Idaho’s public school students shouldn’t lose the ability to read cursive, warns Rep. Linden Bateman, R- Idaho Falls, a retired history teacher. “What will that do to historical research?” he asked. “Family research? Geneology? Our Constitution, our Declaration of Independence – kids will not be able to read those documents in the original. It disconnects kids from their past – weakens the connection.”
Bateman this morning introduced a concurrent resolution calling on the State Board of Education to include cursive handwriting in the new “Common Core” standards for what children should learn in school. Several other states, including California, Massachusetts and Georgia, already have made that move, Bateman said. It comes as kids have less and less cause for cursive writing, often using computers or other devices instead.

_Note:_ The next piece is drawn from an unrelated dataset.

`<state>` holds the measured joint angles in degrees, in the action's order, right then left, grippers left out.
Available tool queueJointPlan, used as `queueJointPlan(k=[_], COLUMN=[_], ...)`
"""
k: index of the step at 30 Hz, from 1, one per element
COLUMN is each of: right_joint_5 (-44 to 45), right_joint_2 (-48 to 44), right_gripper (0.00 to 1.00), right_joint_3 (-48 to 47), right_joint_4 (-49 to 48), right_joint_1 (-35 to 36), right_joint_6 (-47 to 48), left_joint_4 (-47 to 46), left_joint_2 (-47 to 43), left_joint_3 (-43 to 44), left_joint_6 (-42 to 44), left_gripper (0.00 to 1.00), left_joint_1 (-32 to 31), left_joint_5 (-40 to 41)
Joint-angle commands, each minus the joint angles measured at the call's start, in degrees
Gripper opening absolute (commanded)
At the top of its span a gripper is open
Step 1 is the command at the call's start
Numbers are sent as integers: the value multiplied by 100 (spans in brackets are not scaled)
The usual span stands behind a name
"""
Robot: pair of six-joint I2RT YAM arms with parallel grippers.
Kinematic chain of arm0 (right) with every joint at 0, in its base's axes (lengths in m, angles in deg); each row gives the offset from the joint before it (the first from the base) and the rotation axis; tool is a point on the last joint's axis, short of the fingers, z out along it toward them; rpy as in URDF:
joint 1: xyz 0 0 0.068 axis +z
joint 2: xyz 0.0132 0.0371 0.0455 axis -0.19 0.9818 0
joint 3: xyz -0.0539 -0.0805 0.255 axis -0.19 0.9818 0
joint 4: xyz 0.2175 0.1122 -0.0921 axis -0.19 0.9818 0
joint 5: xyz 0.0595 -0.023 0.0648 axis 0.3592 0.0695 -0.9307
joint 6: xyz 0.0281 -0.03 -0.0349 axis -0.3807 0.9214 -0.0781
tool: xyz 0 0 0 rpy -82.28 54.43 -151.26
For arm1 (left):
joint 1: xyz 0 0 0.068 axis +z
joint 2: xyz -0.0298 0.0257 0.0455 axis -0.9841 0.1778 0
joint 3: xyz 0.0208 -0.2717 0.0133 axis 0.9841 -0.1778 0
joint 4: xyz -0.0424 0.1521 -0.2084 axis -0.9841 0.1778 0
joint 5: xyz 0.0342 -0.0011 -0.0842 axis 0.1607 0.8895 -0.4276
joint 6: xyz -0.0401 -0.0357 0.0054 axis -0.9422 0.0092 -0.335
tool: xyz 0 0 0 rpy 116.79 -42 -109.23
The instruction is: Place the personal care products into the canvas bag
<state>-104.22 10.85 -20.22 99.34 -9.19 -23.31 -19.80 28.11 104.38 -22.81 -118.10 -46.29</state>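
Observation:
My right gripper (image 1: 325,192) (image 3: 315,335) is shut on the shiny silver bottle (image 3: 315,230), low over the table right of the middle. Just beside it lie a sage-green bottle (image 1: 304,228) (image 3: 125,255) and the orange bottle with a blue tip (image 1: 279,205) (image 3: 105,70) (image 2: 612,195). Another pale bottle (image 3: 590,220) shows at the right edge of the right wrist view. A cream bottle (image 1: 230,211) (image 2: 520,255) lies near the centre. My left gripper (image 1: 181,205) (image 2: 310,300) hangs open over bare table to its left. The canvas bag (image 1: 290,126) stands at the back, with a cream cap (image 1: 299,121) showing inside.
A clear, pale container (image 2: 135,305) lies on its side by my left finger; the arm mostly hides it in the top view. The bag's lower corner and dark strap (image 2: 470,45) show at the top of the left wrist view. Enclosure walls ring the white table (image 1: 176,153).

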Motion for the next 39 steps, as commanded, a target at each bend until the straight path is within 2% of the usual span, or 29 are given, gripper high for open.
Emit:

“We need to have balance in our system,” Bateman declared. “We just can’t go with technology in every corner of our lives. … We’ve got to retain beauty in our lives.” Plus, he said there’s lots of scientific research, much of it very recent, showing big benefits for children of cursive writing. “It’s good for kids’ brains,” Bateman said. “Cursive handwriting involves more areas of the brain than when you touch keyboards.” It also develops’ kids’ fine motor skills, he said, along with retention, composition and other skills.
Bateman said, “If you don’t teach cursive, the time will come when people will not be able to read cursive.” The House Education Committee agreed unanimously this morning to introduce Bateman’s resolution; that clears the way for a full hearing on the measure. “We’re going to get people to testify – experts, I hope,” Bateman said.